Nearly every contract for construction financing, construction work, purchasing of materials, or equipment rentals has a clause in it that requires that one or both of the parties obtain insurance for a defined amount to guard against casualty loss or injury.  Many times the parties sign the contract and ignore the specifics of what the insurance clauses actually require.  99.9% of the time there is no claim on insurance and the construction project goes smoothly.  But in those instances where a party is injured or a construction defect turns into a catastrophe, the insurance premium is the best money a construction company will ever spend.

 So what happens when a company fails to obtain the proper insurance and the owner of the property, or the lender, gets hit with a judgment? In New York, the Court of Appeals (the highest court in NY) reasoned that where a party intended to be insured by its contractor has its own insurance nonetheless, the measure of damages is limited to out-of-pocket expenses such as premiums and any additional costs incurred, including deductibles, co-payments and rate increases in the party’s insurance. (Inchaustegui v. 666 Fifth Avenue Limited Partnership, 96 N.Y.2d 111, 725 N.Y.S.2d 627 (2001)).  The decision also stated that where the party was left uninsured, it could recover “the full amount of the underlying tort liability and defense costs.” (Id. at 114).

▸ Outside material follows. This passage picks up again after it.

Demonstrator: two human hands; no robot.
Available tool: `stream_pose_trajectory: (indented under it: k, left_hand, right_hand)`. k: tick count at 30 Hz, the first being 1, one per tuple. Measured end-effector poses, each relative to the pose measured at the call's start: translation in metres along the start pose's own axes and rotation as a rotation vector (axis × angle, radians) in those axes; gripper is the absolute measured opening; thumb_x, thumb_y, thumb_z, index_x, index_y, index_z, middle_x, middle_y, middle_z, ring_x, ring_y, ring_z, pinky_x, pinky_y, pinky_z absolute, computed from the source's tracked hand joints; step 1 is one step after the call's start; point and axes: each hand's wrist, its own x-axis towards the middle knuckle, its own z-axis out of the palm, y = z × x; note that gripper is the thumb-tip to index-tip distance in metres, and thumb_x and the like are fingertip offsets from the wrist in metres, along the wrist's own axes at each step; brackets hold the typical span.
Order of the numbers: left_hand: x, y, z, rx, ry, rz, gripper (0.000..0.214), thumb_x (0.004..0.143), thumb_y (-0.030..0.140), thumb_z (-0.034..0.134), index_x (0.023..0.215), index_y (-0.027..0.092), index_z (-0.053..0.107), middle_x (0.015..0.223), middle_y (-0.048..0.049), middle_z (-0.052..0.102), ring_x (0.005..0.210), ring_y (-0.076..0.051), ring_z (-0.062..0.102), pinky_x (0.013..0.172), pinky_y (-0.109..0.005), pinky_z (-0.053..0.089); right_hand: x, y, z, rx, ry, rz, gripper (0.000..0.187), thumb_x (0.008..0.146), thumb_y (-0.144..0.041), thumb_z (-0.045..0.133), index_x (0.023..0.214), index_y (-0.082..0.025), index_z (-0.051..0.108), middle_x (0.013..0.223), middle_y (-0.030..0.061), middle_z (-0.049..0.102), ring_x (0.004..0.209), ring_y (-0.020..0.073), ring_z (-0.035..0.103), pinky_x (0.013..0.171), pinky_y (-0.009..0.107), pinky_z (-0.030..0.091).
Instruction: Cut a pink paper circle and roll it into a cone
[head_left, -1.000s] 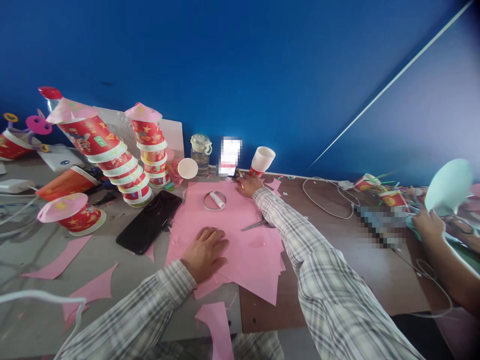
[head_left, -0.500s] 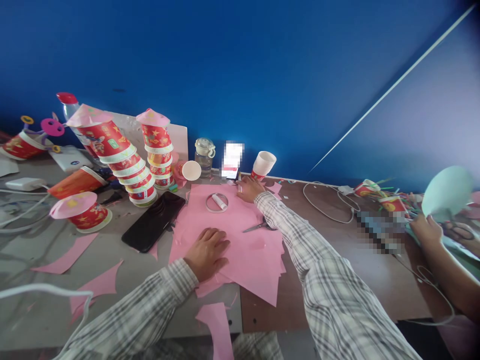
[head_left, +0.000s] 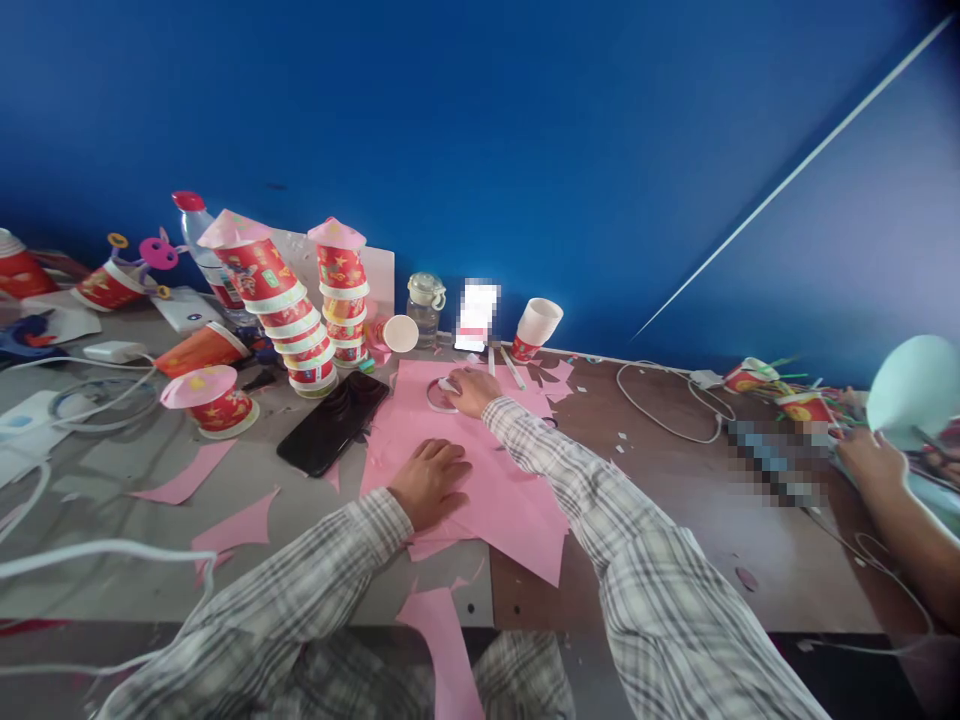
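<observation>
While our left hand [head_left: 431,480] stays spread flat on the pink paper [head_left: 517,500], our right hand [head_left: 470,390] has shifted onto the tape ring [head_left: 431,397], its fingers' hold unclear.

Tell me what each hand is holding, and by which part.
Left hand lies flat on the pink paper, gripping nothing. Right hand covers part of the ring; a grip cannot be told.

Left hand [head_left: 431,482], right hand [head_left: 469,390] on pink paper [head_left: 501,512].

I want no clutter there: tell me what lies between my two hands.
Only bare pink paper lies between the left hand and the right hand, as the head view shows.
</observation>
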Motion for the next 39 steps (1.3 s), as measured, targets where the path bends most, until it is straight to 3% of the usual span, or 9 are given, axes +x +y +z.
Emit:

In an extension of this decision, the New York Courts in Manhattan recently decided a case where the contracting party, Citibank, required its contractor to obtain insurance, but the bank failed to do so.  (See Spector v. Cushman & Wakefield, 2012 N.Y. Misc. LEXIS 2794; 2012 NY Slip Op 3155U (Sup. Ct. N.Y. Co.)). Citibank’s case was unique because it is self insured. As such, Citibank asked the court to enter summary judgment is its favor for all expenses incurred in connection with an underlying personal injury action, i.e., the amount of any settlement or judgment and reasonable attorneys’ fees.  Finding that Citibank had no insurance because it was self insured, the court granted Citibank’s motion for a judgment of liability for costs incurred in defending the action.